Ten dzień jest ogólnie bardzo smutny.Wogóle nie lubię listopada

Lubię. Zawsze lubiłam. W środę na grupówce z psychologiem rozmawiałyśmy o umieraniu, cmentarzach, etc… Wypsnęło mi się, że dla mnie cmentarz żyje – tyle wspomnień o zmarłych, tyle historii… To pewnie zasługa najmłodszego brata mojej mamy…
Diagn. 12/2013, potrójnie ujemny, full service usług onkologicznych.

Offline metka

  • Swojaki
  • Uzależniona
  • *
  • Wiadomości: 5558
  • "Spieprzaj, dziadu!" (L.K.)
Odp: Żółta kartka od Pana Boga
« Odpowiedź #196 dnia: Października 30, 2015, 09:26:02 am »
jak byłam mała, to, może nie centralnie na samym środku, ale gdzieś_tam, była alejka, przy której było skupisko tych małych grobów. maleńkie pomniki, często obok krzyża były jeszcze jakieś aniołki... teraz to się zmieniło, wiadomo, miejsca się nie rozciągają, więc i te maleństwa rozsiane są po całym cmentarzu...

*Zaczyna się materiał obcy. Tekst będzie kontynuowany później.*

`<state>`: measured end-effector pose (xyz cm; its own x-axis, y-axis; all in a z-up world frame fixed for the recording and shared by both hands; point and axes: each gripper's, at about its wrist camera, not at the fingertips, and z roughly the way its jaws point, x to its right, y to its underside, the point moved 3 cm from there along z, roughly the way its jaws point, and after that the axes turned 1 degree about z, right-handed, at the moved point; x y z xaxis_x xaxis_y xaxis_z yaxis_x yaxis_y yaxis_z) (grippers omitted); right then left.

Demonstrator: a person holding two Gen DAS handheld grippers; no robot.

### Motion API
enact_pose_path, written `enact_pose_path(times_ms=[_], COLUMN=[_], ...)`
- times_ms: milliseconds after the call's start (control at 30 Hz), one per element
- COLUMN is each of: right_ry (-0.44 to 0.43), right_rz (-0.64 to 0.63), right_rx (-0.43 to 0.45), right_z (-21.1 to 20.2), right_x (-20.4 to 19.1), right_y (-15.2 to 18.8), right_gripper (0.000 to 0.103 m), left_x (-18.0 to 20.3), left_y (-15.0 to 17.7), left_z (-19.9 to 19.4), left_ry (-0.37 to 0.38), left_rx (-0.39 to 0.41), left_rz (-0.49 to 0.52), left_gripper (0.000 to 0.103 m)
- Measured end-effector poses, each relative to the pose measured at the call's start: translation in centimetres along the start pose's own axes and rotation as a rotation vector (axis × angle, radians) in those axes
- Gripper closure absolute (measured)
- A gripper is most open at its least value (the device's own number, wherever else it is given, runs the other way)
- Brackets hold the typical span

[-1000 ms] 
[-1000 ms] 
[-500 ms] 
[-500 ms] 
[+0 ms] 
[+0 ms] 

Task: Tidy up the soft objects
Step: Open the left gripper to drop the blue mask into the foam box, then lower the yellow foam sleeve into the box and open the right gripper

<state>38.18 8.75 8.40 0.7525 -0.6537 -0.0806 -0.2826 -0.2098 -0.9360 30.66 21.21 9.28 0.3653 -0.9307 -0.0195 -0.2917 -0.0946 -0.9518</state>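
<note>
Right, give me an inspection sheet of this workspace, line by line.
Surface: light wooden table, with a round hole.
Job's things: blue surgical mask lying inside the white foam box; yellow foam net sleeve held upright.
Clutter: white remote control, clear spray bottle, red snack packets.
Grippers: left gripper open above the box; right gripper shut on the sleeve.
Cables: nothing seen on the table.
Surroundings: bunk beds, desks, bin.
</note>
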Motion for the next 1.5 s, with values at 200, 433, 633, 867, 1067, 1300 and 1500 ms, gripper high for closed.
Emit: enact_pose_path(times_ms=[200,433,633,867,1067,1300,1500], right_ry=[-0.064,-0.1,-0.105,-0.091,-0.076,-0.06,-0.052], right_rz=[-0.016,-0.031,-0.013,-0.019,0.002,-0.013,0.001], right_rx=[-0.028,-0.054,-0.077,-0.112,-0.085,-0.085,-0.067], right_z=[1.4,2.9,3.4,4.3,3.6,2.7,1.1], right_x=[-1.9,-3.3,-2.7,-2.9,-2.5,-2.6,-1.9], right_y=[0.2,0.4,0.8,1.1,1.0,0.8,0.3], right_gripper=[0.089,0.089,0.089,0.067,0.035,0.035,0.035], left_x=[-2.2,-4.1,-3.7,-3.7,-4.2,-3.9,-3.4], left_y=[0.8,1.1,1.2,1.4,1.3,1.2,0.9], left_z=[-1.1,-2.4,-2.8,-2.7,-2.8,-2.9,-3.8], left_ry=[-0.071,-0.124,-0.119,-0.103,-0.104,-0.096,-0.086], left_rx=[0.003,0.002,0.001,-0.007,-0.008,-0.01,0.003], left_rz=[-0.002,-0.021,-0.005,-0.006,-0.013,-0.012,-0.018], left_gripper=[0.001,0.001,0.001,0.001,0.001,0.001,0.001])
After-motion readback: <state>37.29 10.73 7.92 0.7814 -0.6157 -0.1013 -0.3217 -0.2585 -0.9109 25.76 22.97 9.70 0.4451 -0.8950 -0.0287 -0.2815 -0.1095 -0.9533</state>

a propos - jutro mnie czeka pogrzeb sąsiadki. takiej, co to była "od zawsze" i od zawsze na nas (dzieciaki) się wydzierała. a to, że w piłkę gramy pod jej oknem, a to że w rekiny... nie tak dawno z moją Babcią dumne_prawie_do_pęknięcia "obgadywały" swoje pierwsze prawnuczki - obie o tych samych imionach. Jej wnuczka była (jest) moją koleżanką, z którą to w latach szczenięcych byłyśmy "siostrami"... ech... zmienia się ten świat... zaczyna brakować tych, którzy kiedyś byli jakąś ostoją... wykrusza się towarzystwo...
rak piersi w czasie ciąży. potrójnie ujemny (TNBC).
stopień zaawansowania T4bN2M0. stopień złośliwości G3.
zajęte węzły chłonne pachowe i podobojczykowe, powiększone szyjne.
chemioterapia AT (Adriamycyna+Taxotere). radioterapia przedoperacyjna.
mastektomia 2011. obrzęk ręki :/

Offline oooAncia!

  • Swojaki
  • Zakorzeniona
  • *
  • Wiadomości: 3737
Odp: Żółta kartka od Pana Boga
« Odpowiedź #197 dnia: Października 30, 2015, 09:45:56 am »
Metko, wykrusza...ale zobacz jak fajnie, że są prababcie... Moim nie było to dane... W sumie to moi siostrzeńcy nie mają od 4 lat ani jednej babci, ani jednego dziadka...
Moje rodzinne osiedle bardziej już" po drugiej stronie". A że wojskowe było i na cmentarzu wygospodarowali wojskową kwaterę, więc... znów większość po sąsiedzku...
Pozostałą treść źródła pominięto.